Pada pelaksanaannya, seminar ini juga dibagi atas kelompok pria dan wanita sehingga narasumber bisa dengan bebas dan terbuka dengan peserta seminar dalam menyampaikan materinya. Menurut Bapak Frans Jonathan (guru PAK),“Menarik, karena materi ini sangat mendalam mengupas permasalahan remaja khususnya kekerasan seksual yang terjadi di dalamnya (dating violence) sehingga mereka dapat memahami dan menghindari permasalahan seks di kalangan remaja dan tidak terjerumus di dalamnya”.
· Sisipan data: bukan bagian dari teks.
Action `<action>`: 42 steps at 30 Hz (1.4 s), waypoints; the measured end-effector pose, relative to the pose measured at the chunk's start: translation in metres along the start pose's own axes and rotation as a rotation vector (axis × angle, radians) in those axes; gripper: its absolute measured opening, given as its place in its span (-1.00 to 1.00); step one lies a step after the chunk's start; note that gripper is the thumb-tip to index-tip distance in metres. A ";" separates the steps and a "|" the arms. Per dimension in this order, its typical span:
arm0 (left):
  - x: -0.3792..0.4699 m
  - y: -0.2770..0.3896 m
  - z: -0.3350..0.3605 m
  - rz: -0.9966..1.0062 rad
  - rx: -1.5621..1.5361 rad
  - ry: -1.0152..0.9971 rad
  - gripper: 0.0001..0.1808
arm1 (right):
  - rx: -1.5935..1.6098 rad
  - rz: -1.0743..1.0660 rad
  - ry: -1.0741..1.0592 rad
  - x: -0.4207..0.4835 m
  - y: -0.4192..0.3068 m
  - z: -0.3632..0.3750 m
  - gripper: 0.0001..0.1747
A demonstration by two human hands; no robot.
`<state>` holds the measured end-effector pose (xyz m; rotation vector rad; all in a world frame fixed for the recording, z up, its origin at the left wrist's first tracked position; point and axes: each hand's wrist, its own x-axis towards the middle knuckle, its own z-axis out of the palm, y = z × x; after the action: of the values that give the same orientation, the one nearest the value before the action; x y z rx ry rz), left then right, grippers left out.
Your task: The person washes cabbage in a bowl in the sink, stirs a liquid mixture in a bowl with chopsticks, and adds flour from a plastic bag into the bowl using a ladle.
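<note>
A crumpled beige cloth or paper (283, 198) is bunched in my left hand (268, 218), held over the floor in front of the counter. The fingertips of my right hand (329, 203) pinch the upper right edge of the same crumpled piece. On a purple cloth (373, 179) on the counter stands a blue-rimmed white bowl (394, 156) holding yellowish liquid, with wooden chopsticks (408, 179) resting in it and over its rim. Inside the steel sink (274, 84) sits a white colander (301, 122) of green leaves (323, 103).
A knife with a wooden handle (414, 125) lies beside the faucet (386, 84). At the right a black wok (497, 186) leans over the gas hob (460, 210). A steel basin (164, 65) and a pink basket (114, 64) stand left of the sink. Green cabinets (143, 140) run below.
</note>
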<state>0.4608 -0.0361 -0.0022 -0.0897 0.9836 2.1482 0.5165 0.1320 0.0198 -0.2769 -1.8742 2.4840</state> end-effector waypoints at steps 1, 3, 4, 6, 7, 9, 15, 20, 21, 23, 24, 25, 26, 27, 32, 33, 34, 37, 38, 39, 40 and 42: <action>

Seperti yang telah disebutkan di atas, para remaja tersebut dapat memperoleh informasi mengenai seks dari berbagai sumber, baik yang dapat dipercaya ataupun yang tidak dipercaya, yang bersifat baik atau bersifat menjerumuskan. Sehingga dengan pemberian informasi mengenai pendidikan seks yang tepat dari orang tua kepada remaja mengenai apa yang terjadi dan apa yang mungkin terjadi dapat membantu remaja untuk lebih berpikir jernih mengenai pilihan hidup mereka.

Pendidikan seks di sekolah juga dapat memberikan peran penting dalam hal peningkatan pengetahuan, tingkah laku dan sikap yang sesuai bagi para remaja. Selain itu peran serta masyarakat secara luas juga diperlukan supaya tercipta iklim pemberian informasi terutama mengenai pendidikan seks yang tepat dan sesuai untuk remaja.